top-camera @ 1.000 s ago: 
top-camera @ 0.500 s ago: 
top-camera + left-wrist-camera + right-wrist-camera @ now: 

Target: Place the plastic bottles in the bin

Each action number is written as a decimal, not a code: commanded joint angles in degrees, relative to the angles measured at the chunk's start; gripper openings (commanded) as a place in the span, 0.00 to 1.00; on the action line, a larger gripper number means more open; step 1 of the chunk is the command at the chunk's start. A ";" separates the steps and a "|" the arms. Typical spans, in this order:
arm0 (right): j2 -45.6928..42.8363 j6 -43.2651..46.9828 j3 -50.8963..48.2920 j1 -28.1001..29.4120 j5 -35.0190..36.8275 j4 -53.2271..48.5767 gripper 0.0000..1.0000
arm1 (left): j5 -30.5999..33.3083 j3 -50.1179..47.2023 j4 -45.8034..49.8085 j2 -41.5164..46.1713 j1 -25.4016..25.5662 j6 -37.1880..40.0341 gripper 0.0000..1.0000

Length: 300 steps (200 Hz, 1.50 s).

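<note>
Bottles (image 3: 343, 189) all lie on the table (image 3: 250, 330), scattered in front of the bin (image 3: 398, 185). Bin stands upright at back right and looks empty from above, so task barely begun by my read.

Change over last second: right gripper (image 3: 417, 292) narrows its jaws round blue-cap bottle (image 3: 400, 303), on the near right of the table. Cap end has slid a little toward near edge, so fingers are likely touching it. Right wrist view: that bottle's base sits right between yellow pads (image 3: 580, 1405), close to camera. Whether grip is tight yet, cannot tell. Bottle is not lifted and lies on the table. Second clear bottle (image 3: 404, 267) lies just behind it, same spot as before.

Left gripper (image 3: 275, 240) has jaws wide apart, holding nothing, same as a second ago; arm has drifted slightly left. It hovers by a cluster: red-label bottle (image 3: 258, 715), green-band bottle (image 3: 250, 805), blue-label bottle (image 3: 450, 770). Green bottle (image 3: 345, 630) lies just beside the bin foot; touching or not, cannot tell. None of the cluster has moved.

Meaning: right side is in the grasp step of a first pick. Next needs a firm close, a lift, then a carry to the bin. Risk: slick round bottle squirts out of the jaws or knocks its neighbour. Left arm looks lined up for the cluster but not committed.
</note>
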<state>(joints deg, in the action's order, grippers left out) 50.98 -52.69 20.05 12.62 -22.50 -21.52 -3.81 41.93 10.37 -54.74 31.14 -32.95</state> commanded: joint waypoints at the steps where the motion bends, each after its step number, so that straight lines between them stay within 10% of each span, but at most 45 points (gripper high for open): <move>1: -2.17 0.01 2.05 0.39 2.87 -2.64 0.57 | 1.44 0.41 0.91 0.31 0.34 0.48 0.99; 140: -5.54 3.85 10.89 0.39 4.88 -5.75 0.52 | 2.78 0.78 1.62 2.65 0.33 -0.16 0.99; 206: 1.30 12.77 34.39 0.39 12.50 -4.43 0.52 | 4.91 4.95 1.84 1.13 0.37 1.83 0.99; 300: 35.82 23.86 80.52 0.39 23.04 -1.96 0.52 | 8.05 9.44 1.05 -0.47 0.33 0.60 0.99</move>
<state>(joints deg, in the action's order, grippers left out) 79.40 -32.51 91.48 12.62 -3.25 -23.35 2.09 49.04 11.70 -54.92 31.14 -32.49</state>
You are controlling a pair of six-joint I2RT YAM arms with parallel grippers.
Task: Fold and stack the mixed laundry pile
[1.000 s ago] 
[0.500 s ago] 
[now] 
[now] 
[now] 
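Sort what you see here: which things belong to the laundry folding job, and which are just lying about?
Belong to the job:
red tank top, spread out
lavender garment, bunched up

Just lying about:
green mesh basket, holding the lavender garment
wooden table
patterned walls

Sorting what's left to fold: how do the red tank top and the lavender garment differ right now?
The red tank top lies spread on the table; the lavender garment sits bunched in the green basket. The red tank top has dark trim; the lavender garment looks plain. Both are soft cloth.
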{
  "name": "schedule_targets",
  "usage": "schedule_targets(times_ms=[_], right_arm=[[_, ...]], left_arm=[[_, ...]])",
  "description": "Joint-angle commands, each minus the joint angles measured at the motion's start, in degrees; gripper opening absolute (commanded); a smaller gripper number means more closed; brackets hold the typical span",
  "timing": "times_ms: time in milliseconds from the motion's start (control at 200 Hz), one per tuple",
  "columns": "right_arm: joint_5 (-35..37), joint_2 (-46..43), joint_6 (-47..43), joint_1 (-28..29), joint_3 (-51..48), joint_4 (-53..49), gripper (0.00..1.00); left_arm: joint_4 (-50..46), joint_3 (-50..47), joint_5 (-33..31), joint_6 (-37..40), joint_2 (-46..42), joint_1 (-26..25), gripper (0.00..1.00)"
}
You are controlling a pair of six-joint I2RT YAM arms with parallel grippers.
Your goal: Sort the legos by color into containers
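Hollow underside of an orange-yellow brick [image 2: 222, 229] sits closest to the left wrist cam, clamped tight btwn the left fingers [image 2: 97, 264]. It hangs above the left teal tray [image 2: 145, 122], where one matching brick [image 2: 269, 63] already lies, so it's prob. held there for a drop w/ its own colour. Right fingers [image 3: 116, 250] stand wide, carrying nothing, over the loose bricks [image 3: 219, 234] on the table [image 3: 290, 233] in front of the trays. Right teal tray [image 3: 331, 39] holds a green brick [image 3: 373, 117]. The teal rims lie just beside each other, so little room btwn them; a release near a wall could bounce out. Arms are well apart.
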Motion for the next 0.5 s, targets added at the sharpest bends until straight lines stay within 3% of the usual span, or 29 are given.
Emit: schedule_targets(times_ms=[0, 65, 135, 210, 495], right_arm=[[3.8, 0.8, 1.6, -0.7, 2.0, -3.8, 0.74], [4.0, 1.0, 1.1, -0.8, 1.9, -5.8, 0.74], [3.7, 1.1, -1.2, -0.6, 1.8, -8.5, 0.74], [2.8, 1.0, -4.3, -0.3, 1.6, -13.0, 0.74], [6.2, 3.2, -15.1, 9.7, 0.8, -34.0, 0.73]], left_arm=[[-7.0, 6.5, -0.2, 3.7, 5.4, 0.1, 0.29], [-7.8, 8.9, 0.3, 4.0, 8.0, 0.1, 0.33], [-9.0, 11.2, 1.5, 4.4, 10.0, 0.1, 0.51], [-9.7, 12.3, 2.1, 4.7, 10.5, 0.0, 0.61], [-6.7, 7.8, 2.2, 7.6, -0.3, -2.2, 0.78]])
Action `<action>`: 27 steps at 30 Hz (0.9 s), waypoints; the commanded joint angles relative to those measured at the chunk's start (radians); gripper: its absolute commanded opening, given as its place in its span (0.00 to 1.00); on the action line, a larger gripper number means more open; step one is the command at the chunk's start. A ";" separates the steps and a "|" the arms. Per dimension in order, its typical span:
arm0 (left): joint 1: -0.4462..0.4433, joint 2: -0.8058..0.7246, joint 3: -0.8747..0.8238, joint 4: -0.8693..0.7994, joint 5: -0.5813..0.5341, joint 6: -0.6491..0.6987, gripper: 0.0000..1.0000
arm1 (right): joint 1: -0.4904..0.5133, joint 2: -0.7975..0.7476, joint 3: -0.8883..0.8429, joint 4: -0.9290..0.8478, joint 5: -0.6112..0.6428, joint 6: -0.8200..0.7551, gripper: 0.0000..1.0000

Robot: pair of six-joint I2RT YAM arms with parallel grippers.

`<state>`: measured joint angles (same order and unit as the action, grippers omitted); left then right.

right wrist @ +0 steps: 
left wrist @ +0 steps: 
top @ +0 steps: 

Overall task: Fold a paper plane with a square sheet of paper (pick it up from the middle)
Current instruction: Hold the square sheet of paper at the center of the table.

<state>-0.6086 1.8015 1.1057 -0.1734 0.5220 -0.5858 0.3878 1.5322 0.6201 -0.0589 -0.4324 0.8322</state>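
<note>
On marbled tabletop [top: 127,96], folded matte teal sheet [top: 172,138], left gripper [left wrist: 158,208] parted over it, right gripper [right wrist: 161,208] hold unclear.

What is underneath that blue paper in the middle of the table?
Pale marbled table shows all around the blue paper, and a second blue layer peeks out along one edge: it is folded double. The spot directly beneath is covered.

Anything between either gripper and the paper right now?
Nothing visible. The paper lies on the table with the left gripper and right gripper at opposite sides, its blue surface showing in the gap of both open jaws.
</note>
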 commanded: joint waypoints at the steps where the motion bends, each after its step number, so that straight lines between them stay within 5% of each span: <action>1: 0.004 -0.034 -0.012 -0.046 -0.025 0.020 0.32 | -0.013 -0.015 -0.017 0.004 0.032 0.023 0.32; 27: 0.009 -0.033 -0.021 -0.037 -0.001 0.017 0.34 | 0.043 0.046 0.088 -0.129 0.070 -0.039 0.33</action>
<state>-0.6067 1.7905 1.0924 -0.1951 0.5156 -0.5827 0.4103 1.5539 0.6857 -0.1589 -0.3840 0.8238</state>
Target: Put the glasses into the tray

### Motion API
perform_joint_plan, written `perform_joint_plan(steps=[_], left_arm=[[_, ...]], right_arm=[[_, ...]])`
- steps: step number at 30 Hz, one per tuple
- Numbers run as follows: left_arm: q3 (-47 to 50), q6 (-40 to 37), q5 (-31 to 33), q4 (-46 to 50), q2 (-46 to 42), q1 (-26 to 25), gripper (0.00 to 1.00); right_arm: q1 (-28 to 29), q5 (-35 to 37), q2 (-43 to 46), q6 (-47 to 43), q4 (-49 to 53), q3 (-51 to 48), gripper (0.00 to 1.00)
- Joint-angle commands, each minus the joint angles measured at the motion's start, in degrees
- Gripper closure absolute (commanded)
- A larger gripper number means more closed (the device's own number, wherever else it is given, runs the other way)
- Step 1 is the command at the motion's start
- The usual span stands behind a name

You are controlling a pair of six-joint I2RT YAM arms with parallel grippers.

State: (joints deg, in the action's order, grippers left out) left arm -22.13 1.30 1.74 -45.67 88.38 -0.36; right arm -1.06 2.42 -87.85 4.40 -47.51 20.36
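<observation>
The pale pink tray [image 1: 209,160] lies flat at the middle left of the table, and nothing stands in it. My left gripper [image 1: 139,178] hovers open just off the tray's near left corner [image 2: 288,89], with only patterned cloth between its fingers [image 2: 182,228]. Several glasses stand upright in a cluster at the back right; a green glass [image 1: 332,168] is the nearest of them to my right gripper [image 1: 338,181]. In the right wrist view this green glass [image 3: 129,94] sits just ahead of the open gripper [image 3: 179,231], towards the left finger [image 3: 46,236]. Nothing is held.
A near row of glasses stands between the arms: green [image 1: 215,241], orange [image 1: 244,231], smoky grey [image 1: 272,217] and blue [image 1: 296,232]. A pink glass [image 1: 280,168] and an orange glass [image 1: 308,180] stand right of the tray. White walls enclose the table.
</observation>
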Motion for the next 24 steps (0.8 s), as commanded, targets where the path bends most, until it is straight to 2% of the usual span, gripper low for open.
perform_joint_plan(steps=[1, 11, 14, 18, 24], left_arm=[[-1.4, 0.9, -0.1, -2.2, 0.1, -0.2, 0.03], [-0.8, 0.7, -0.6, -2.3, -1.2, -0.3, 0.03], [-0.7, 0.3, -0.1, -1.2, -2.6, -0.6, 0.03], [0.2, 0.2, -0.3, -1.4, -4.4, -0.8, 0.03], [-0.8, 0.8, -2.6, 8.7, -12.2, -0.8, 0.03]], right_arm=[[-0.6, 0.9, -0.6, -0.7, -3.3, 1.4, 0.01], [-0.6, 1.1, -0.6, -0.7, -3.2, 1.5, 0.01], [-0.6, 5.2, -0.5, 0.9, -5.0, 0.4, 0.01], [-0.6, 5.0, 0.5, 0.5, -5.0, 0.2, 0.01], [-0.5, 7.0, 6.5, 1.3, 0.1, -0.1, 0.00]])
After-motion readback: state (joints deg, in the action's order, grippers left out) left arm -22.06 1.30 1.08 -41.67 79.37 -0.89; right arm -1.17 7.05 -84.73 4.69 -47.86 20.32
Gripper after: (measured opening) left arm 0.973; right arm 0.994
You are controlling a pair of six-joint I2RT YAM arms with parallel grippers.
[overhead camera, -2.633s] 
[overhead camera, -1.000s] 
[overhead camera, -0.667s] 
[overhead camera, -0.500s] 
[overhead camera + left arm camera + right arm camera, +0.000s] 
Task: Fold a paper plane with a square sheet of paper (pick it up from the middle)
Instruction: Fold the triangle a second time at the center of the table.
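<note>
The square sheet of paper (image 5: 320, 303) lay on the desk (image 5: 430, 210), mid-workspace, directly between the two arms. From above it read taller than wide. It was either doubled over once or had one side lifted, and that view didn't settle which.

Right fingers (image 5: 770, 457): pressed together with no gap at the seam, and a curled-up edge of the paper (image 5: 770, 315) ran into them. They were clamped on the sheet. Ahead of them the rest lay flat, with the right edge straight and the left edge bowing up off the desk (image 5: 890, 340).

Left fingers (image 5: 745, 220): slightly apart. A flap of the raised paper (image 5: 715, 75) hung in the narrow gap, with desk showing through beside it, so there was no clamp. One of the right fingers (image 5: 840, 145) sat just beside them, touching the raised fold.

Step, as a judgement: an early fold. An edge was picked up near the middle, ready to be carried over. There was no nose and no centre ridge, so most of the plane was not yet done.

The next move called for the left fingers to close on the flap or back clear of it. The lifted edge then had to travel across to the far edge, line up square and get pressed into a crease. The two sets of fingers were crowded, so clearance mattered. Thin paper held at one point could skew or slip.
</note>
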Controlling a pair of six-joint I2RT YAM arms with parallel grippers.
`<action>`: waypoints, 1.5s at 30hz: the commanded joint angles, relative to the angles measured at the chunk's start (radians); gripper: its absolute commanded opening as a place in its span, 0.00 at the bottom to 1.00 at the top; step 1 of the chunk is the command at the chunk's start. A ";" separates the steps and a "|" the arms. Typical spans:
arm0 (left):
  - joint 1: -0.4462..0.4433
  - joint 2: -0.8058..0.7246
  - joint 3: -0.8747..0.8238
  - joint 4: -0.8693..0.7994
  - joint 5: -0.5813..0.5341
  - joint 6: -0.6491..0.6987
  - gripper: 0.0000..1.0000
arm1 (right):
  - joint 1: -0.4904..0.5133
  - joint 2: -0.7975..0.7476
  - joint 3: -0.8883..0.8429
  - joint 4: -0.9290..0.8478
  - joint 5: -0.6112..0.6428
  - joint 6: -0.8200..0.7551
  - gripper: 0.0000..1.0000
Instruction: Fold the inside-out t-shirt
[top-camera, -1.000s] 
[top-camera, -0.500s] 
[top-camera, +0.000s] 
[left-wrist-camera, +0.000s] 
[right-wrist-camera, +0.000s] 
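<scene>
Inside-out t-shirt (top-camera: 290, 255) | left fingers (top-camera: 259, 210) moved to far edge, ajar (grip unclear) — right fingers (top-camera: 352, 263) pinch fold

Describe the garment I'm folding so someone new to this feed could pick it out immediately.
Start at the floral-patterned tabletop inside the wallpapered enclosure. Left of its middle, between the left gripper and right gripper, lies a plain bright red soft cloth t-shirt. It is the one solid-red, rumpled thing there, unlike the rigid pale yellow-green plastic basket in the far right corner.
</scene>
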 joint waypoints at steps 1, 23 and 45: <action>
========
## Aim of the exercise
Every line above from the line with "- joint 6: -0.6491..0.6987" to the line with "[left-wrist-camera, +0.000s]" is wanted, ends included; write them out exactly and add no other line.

## Answer below
  - joint 6: -0.6491..0.6987
  - gripper: 0.0000..1.0000
arm1 (right):
  - joint 1: -0.4904..0.5133
  - joint 2: -0.7975..0.7476
  - joint 3: -0.8883..0.8429
  - joint 4: -0.9290..0.8478
  - joint 5: -0.6112..0.6428
  - joint 6: -0.8200..0.7551
  - gripper: 0.0000..1.0000
Instruction: Fold the inside-out t-shirt
[top-camera, -1.000s] 
[top-camera, -0.500s] 
[top-camera, +0.000s] 
[left-wrist-camera, +0.000s] 

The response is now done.